Dear Survival Journal,
What a week! I’ve been everywhere, and I got there by bike or foot. I often laugh at slobs in cars. If only they could remember how to walk. Vehicles are for lazy people. I’m glad I bike. I have two bicycles operational right now. I get them tuned up every once in awhile, but they are still way cheaper to own than a car.
I was taking my friend’s dog for a walk this morning, when he started eating poop! No dog, you are suppose to go #2, not eat it. Puppies. I was trying to get him to stop, and get back in the house when I stepped in dog crap with my Vibram toe shoes on. The mutt missed a pile. I was dreading this day. I knew I’d step in poo, or crush a giant slug on accident one day. I’m rethinking wearing Vibrams outdoors now. Gross times ten! I will spare you further details, but I was not a happy camper. Luckily I had a change of shoes nearby. Now I’m trying to forget that happened.

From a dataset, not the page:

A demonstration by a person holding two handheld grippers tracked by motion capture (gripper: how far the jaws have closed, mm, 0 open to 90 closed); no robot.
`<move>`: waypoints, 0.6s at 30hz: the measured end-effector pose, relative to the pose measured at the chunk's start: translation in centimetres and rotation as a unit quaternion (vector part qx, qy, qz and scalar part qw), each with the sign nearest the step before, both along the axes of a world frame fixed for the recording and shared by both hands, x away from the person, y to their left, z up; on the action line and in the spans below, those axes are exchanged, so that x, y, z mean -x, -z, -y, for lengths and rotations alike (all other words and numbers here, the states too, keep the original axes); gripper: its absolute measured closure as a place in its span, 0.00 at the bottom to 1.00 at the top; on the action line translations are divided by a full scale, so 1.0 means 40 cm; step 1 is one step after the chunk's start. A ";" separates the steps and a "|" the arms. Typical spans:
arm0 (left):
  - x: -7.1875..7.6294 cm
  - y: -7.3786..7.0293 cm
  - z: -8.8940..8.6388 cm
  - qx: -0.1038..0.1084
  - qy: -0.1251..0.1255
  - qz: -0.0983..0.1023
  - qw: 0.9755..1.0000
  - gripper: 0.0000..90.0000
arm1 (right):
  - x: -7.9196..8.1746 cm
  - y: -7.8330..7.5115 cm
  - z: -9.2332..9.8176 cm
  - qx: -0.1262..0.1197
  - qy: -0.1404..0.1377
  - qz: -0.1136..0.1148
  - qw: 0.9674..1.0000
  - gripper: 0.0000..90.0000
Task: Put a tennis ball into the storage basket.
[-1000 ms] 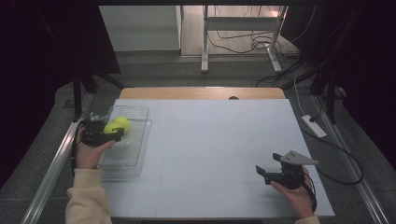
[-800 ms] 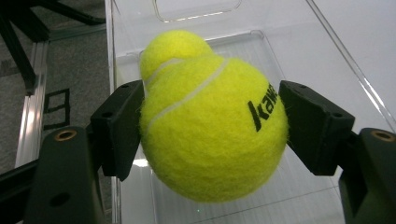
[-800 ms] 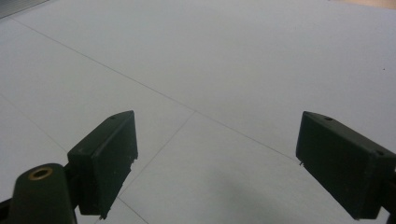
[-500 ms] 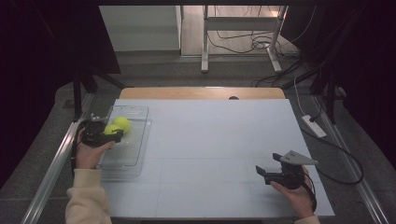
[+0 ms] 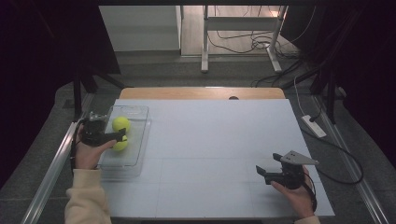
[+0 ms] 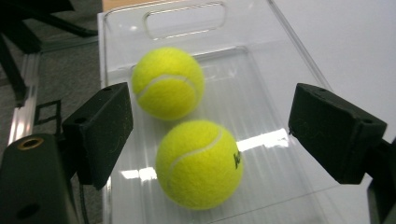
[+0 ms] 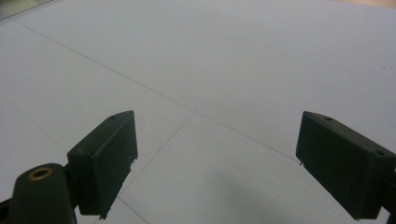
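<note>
Now the left gripper [image 6: 208, 135] hangs over the clear plastic tray [image 6: 299, 65] at the table's nine o'clock edge, its jaws having just been opening, and they stand released around the nearer tennis ball [image 6: 200, 163] without the pads pressing it. Seen along that gripper's own jaws, this ball sits between the two black pads, closer to the left one, with a clear gap to the right pad at three o'clock. The second tennis ball [image 6: 168, 83] lies at about eleven o'clock from the first, just beyond the left pad's tip, and the two balls are touching or nearly so. Both rest on the tray's floor.

From the high view the left gripper [image 5: 122, 136] points toward three o'clock, with one ball [image 5: 121, 123] at its twelve o'clock side and the other ball [image 5: 121, 144] at its tip.

Both balls are bright yellow-green and fuzzy, each with a curved white seam. The nearer one carries small black lettering on its right side, too little of it showing to read. The tray is see-through, with a cut-out handle slot at its far end.

Well apart, at the table's [image 5: 210, 140] five o'clock corner, the right gripper [image 5: 264, 171] rests in the person's right hand [image 5: 294, 193], its jaws [image 7: 215, 163] spread wide and released over bare white tabletop.
</note>
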State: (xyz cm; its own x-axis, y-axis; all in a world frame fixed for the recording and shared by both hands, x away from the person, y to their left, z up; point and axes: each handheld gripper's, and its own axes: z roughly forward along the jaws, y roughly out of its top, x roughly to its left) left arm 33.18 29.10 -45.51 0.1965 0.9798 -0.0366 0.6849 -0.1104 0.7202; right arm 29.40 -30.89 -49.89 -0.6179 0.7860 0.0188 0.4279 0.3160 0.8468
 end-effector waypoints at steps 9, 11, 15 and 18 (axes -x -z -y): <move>0.004 -0.002 0.011 0.016 0.024 0.008 1.000 0.16 | -0.009 0.002 0.003 -0.004 -0.006 -0.002 1.000 0.14; 0.007 -0.005 0.014 0.024 0.032 0.012 0.999 0.16 | -0.011 0.003 0.003 -0.003 -0.005 -0.003 1.000 0.14; 0.013 -0.010 0.021 0.049 0.049 0.022 0.997 0.16 | -0.016 0.005 0.004 -0.004 -0.006 -0.004 1.000 0.14; 0.017 -0.013 0.033 0.061 0.065 0.026 0.996 0.16 | -0.015 0.003 0.006 -0.005 -0.003 -0.002 1.000 0.14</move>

I ate so good yesterday. I wasn’t feeling myself, so I made sure to take all my vitamins, and refuel with superfoods. I made two power smoothies with raw whey, raw rice protein, maca, raw chocolate, spinach, blueberries, and vanilla hemp milk. I also trekked to the store for spring water, which I promptly pounded. I had a buzz off all the different superfoods, and vitamins. I would have felt even better if I juiced. Maybe today.

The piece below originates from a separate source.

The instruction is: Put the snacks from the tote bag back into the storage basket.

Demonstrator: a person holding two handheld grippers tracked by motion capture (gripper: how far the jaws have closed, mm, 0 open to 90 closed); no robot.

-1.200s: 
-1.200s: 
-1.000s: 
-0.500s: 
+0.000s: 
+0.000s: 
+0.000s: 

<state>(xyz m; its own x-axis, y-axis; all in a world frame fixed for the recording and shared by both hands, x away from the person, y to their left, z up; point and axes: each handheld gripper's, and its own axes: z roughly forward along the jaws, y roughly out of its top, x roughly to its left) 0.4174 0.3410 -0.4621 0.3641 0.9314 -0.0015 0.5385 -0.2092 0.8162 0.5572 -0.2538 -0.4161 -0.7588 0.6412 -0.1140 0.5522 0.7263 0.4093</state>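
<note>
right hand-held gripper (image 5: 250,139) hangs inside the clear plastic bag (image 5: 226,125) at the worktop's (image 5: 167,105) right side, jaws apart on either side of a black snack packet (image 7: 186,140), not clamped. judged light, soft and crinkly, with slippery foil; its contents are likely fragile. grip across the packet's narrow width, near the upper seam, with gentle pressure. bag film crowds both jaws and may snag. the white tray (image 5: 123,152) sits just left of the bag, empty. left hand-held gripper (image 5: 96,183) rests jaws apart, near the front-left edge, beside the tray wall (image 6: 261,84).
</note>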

I’ve been hustling so hard, they are about to name a street after me. I’m not rich, but I get money. I’m starting to think rich people are the lower class. They look down on the poor, and use them. I’m so happy to be blue collar, and not some spoiled, weakling that has never earned his kill. I’m on the streets, and in the woods, working on my skills, and my body. Rich people don’t work. They shop. Shop for things that make them smell good, or look better, when they are actually scum. My DNA thanks me for not being pampered. Poor people are much stronger than the rich. If I ever made it big, I’d give my wealth away.

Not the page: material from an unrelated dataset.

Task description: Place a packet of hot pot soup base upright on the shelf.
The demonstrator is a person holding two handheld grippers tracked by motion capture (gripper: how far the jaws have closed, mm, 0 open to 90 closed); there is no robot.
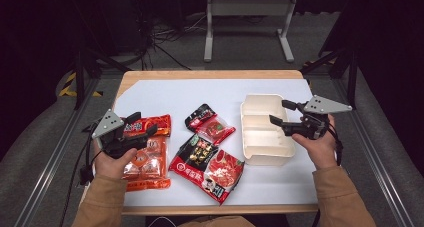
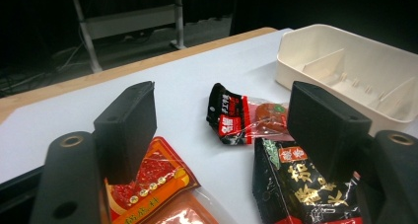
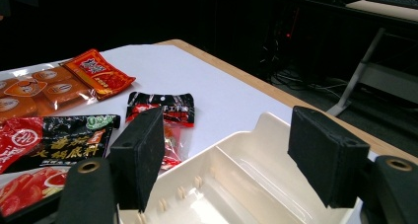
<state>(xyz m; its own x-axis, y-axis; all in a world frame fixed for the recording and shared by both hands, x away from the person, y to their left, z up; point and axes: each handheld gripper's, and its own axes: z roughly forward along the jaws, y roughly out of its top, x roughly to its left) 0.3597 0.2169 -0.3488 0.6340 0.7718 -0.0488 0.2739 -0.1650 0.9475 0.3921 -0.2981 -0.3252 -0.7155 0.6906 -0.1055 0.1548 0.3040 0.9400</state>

It’s getting so cold out at night! I’m still in a tent. I really don’t care where I sleep anymore. The other night I had to wear clothes, and my jacket, while in my sleeping bag, just to make it through the night. However, it’s kind of fun, and challenging to find a new place to crash every night. When I’m couch surfing, I feel like it’s too easy. Like I’m royalty or something. I don’t know when I will get an apartment again. I could survive an Oregon winter in the wilderness. My home is the Wild Wild West.
More soon. Time to make paper, and turn it into food and silver. It’s a great day to get outside, in the wild, where I belong. Forget technology.